Work to complete: From the line containing "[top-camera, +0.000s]" down to the last line of the listing, quote everything word for word, and nothing else, keeping pictures out.

Records shown:
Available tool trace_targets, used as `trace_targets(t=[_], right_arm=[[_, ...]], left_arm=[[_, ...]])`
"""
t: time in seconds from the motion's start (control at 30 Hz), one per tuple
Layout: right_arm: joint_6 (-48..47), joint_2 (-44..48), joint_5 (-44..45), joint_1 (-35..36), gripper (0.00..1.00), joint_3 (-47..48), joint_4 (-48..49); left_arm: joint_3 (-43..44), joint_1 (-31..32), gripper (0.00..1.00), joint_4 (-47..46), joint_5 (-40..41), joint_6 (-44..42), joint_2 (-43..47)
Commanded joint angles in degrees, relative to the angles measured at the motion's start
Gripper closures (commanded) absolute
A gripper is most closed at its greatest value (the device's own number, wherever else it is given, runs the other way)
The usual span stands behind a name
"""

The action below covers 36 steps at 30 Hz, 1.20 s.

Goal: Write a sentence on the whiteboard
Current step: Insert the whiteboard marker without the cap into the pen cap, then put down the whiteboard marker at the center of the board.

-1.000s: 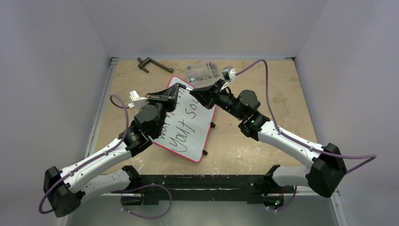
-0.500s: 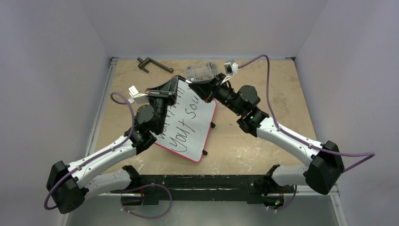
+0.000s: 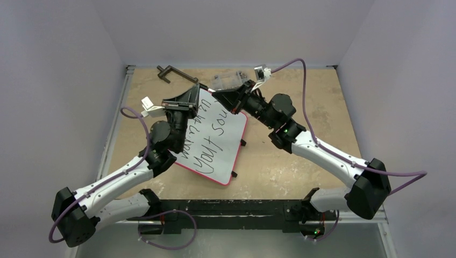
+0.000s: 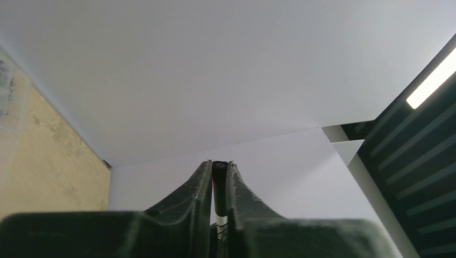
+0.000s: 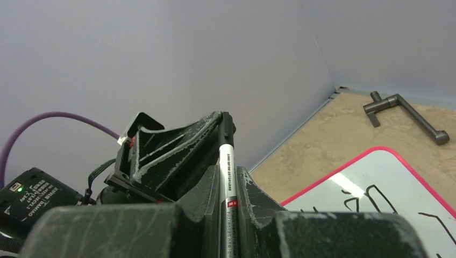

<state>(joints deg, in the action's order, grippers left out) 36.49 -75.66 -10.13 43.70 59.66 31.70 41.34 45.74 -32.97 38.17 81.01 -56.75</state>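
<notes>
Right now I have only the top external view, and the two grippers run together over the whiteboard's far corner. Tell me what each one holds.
Observer: In the right wrist view the right gripper is shut on a marker with a white barrel, black print and a red band.
Operator: Now report the left one.
Observer: In the left wrist view the left gripper is shut on a round black end with a bit of white barrel below it. The right wrist view shows this is the far end of the same marker.
Operator: Check the marker against the board.
Observer: The right wrist view shows the marker's visible length pointing up at the wall. The whiteboard lies lower and to the right, apart from it.
</notes>
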Motion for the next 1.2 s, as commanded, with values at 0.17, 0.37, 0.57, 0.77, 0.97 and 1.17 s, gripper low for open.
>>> trace_targets(t=[0.17, 0.37, 0.57, 0.77, 0.97, 1.17], right_arm=[[-2.9, 2.2, 6.9, 0.9, 1.0, -1.8, -6.2], [-6.0, 5.6, 15.4, 0.9, 1.0, -3.2, -11.1], [-9.8, 8.6, 25.4, 0.7, 1.0, -5.4, -16.4], [-13.4, 11.9, 34.8, -0.3, 1.0, -9.3, -21.3], [-15.0, 12.6, 38.5, -3.1, 1.0, -11.8, -26.6], [-15.7, 11.1, 39.4, -5.1, 1.0, -14.0, -28.6]], left_arm=[[-0.1, 3.6, 0.38, 4.4, -14.3, -3.6, 4.7], [-0.3, 3.6, 0.2, 8.5, -12.8, -5.6, 7.5], [3.3, 3.5, 0.1, 26.0, -9.8, -8.9, 11.2], [10.2, 3.3, 0.01, 46.1, -4.8, -19.8, 13.6], [12.5, 1.7, 0.0, 57.1, 1.8, -37.1, 21.1], [17.6, 1.2, 0.0, 65.5, 3.8, -56.7, 25.4]])
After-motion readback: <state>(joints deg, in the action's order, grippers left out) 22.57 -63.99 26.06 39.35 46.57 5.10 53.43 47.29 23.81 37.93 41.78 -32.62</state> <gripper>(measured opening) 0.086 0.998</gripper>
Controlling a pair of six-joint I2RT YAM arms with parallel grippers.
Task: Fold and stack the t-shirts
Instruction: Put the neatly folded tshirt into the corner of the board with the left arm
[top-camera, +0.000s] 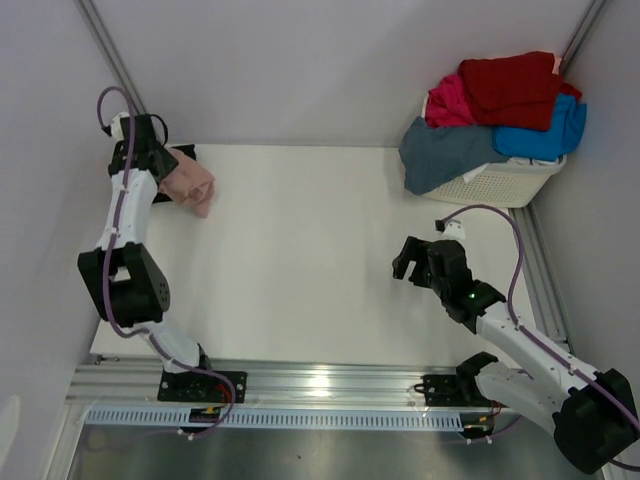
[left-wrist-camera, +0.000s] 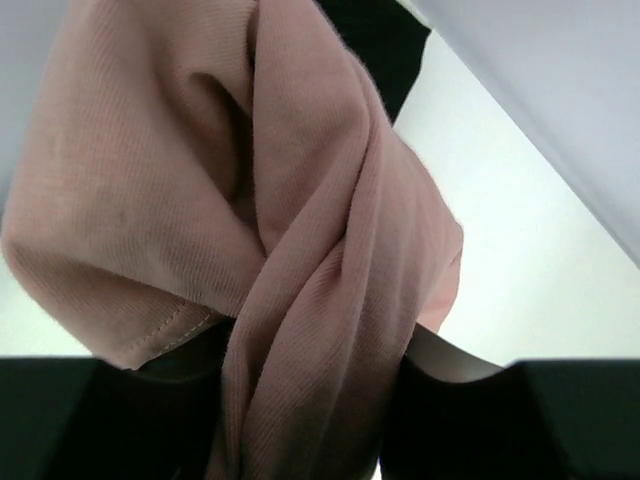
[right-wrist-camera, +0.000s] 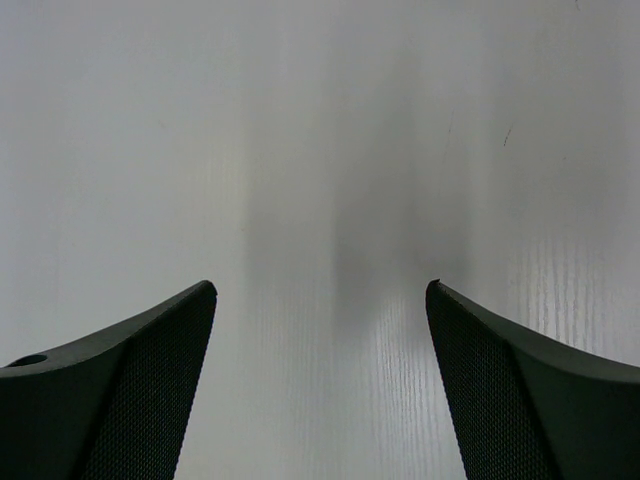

Written response:
[top-camera, +0.000s] 
[left-wrist-camera, +0.000s] 
[right-wrist-camera, +0.000s] 

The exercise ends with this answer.